HERBERT: Well, I don't know if they have to make good, but I do think that the stature of his guests is one of the major reasons the story has had - has gained such prominence. So - and I think now that Imus is so toxic, that people will be giving much more thought to appearing in venues where this kind of - these kinds of comments - I mean, I'm reluctant to call it humor, because I don't see anything funny, for example, about "nappy-headed hos." I mean, it's supposed to be a joke. I don't get what the punchline is.

So I think that it'll be difficult for someone who is outrageous in that sense to get respectable guests on their radio or television show.

But what I do think might happen is that I think that there - I think that the public, and I put this in the column today, I think that the public has been ahead of the politicians and the people who have been defending Imus on this issue. I think the broader public does not like this kind of stuff, whether it's on Imus or whether it's in the hip-hop culture, or wherever. I think that there's been overkill here, and people are tired of it and reacting against it.

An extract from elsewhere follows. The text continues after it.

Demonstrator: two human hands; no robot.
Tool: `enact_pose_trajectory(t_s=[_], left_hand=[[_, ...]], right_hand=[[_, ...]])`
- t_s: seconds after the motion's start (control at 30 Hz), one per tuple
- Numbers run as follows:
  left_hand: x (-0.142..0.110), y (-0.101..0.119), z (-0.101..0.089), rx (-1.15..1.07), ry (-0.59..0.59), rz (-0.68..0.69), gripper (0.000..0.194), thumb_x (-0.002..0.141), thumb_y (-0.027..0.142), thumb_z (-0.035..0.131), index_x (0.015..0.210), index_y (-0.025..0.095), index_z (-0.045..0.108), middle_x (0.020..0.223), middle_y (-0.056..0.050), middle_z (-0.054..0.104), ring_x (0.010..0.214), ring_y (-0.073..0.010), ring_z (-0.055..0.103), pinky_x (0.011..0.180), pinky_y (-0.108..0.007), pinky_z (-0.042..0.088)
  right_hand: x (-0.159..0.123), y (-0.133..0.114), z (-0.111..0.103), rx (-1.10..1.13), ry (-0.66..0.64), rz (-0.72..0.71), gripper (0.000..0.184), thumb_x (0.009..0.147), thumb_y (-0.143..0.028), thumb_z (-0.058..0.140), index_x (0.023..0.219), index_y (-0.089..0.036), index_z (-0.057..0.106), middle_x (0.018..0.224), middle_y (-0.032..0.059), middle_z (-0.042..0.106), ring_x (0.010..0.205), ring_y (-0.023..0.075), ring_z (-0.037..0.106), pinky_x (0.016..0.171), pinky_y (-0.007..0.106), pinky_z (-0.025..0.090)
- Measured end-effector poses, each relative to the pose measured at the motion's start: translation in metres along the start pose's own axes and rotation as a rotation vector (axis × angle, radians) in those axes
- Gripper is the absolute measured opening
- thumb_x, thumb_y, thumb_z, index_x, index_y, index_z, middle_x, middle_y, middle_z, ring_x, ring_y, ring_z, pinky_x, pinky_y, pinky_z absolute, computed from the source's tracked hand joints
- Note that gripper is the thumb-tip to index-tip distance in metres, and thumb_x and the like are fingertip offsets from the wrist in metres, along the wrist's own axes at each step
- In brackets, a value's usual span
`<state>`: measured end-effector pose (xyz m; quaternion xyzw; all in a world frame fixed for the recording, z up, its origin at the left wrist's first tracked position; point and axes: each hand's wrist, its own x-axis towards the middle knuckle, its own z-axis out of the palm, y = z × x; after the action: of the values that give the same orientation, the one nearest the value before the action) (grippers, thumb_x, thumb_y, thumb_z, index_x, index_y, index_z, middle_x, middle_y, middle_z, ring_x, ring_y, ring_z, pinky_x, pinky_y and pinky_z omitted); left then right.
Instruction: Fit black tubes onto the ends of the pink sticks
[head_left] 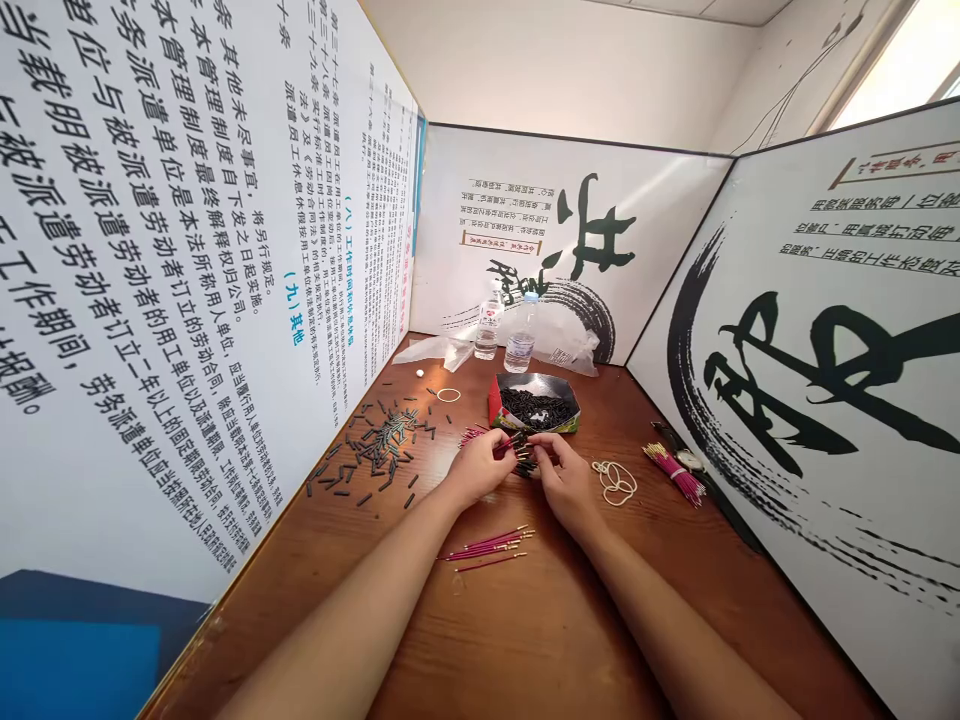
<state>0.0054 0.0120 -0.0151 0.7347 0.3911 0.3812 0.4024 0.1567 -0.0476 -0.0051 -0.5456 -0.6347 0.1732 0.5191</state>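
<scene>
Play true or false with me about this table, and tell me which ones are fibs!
1. The left hand holds thin pink wires. True.
2. The scattered black pieces lie to the right of both hands. False: they lie to the left.
3. Two bottles stand behind the box of black pieces. True.
4. The right hand is picking up the watch. False: the right hand is close to the left hand, and the watch lies farther right.
5. Some loose wires lie on the table between the forearms. True.
</scene>
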Motion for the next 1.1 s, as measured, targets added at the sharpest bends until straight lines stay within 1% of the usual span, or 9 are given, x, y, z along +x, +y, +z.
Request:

And that's frankly why the sponsors have been pulling the plug on the show. If there was, like, plenty of money still to be made, and this was just a flap that was going to go away, and the public wasn't really outraged, I don't think you would have seen the sponsors heading for the exits the way they have been.

OLBERMANN: Nothing like voting with your wallet.

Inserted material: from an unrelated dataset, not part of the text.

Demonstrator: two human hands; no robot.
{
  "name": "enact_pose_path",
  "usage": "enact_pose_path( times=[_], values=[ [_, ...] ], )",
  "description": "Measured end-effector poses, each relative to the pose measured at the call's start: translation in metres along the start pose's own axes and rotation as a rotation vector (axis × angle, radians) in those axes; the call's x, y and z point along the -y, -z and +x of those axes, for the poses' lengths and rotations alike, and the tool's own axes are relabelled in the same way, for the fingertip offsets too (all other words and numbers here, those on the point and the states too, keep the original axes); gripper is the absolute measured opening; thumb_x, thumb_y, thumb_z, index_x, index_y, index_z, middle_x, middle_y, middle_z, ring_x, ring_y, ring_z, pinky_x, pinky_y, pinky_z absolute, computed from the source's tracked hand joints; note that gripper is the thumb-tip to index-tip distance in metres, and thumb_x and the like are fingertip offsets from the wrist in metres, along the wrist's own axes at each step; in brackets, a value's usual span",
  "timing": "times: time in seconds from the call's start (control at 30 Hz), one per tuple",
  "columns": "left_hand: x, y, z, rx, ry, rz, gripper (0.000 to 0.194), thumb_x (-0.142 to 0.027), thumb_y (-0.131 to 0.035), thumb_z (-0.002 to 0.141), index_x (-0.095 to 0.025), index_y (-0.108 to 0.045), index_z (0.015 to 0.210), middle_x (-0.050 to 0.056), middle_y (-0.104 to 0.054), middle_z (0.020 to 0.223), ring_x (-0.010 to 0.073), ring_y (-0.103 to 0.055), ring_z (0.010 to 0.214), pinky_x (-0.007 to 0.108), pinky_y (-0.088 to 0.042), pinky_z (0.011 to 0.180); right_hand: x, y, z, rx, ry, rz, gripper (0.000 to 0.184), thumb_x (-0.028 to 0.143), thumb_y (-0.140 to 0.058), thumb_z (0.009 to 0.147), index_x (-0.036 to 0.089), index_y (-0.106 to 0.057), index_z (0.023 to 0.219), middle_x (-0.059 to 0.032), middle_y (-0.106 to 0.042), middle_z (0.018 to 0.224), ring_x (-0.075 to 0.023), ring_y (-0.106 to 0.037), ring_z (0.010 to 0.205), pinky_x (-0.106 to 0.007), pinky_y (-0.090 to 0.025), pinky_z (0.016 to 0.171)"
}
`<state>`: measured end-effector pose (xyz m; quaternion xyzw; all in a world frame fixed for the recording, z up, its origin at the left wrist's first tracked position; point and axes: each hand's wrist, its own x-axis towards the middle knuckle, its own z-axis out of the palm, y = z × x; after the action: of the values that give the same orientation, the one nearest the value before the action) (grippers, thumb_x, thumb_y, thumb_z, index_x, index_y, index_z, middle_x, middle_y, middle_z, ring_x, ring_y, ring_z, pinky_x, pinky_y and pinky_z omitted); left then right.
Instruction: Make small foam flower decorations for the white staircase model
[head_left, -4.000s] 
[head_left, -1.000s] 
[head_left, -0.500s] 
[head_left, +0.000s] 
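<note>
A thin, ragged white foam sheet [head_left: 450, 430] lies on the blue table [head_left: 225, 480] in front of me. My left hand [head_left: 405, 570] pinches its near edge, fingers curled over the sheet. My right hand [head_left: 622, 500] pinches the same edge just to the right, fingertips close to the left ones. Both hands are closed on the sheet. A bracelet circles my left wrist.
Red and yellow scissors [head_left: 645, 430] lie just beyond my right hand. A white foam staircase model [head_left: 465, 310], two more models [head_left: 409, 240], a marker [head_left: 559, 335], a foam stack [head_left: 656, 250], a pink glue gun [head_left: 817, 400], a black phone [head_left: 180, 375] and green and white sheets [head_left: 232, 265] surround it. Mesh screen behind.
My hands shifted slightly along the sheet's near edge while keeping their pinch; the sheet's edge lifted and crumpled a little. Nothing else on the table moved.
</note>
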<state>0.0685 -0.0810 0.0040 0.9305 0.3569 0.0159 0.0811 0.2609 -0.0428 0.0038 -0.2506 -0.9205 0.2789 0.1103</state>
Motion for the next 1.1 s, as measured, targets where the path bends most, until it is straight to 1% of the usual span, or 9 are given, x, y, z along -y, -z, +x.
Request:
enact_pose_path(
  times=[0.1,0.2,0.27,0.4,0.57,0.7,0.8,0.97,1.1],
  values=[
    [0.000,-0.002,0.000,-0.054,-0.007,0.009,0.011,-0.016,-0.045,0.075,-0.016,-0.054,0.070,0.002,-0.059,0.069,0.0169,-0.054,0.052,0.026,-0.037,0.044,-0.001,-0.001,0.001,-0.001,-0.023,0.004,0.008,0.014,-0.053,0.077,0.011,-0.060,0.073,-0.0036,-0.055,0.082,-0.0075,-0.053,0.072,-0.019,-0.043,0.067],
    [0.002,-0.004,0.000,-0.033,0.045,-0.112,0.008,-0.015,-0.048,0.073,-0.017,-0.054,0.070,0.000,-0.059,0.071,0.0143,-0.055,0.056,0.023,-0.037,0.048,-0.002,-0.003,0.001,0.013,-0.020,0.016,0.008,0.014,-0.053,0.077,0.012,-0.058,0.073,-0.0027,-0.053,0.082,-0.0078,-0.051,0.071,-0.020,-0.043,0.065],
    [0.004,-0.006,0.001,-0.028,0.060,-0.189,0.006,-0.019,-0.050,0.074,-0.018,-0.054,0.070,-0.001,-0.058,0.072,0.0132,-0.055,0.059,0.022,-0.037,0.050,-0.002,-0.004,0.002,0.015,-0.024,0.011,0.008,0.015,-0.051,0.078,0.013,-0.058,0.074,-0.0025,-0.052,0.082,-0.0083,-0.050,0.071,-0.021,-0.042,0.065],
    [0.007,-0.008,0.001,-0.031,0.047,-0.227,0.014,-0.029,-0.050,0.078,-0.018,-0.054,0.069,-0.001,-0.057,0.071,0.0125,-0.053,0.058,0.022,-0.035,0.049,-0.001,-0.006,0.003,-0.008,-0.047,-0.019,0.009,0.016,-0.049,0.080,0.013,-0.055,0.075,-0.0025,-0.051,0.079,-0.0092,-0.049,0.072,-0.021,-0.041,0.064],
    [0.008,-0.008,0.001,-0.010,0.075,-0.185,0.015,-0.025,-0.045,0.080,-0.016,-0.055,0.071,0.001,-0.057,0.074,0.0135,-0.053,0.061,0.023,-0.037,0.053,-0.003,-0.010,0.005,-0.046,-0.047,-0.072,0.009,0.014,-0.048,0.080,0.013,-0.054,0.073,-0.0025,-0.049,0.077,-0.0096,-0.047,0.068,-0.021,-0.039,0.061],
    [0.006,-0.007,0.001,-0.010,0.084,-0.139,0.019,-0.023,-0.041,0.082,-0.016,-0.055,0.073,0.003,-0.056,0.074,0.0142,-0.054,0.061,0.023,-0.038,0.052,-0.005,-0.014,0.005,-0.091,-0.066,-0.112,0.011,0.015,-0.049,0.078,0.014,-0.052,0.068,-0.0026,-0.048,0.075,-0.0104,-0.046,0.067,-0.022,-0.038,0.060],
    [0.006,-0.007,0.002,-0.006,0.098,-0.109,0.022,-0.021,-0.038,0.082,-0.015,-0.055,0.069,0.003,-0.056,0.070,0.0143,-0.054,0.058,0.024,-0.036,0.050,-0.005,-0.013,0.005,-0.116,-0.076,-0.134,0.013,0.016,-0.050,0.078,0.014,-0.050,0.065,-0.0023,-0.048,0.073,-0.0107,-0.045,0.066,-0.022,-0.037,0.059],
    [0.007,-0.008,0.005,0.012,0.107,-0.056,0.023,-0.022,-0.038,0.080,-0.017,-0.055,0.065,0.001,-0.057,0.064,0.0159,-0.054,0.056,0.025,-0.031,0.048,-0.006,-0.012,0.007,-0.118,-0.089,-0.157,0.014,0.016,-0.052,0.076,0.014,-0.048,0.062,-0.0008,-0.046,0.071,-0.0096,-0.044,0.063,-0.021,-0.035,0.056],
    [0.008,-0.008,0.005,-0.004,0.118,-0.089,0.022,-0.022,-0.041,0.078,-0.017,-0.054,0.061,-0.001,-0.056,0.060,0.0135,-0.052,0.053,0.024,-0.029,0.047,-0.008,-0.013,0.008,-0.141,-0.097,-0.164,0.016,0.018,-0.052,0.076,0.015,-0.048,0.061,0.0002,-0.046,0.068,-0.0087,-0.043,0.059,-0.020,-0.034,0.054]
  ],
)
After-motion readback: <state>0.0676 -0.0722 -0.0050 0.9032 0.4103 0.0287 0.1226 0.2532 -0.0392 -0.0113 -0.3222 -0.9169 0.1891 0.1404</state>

Bob Herbert, the op-ed columnist for "The New York Times." Great thanks for your perspective.

HERBERT: Keith, thank you very much.

OLBERMANN: What is next for the man himself in the middle of all this? Don Imus has bounced back from personal problems decades ago that would have knocked over an entire forest. What happens to him now?

And the other headline of the day, a brazen attack in Baghdad, inside, deep inside the fortified green zone, inside the Iraqi parliament. Yet some say security is still improving there.

You are watching Countdown on MSNBC.

(COMMERCIAL BREAK)

OLBERMANN: In the late 1970s, Don Imus was, by his own admission, so out of it from drugs and alcohol that he called in sick 100 times in one calendar year. That's twice a week.

I was a personal witness in 1978 to his tortured inability to negotiate his way from the sidewalk of New York's East 67th Street into the lobby of Channel 5 television here, because there was one glass door facing him from the street, and then inside, another one to his left into the lobby, and he was paralyzed with confusion by them.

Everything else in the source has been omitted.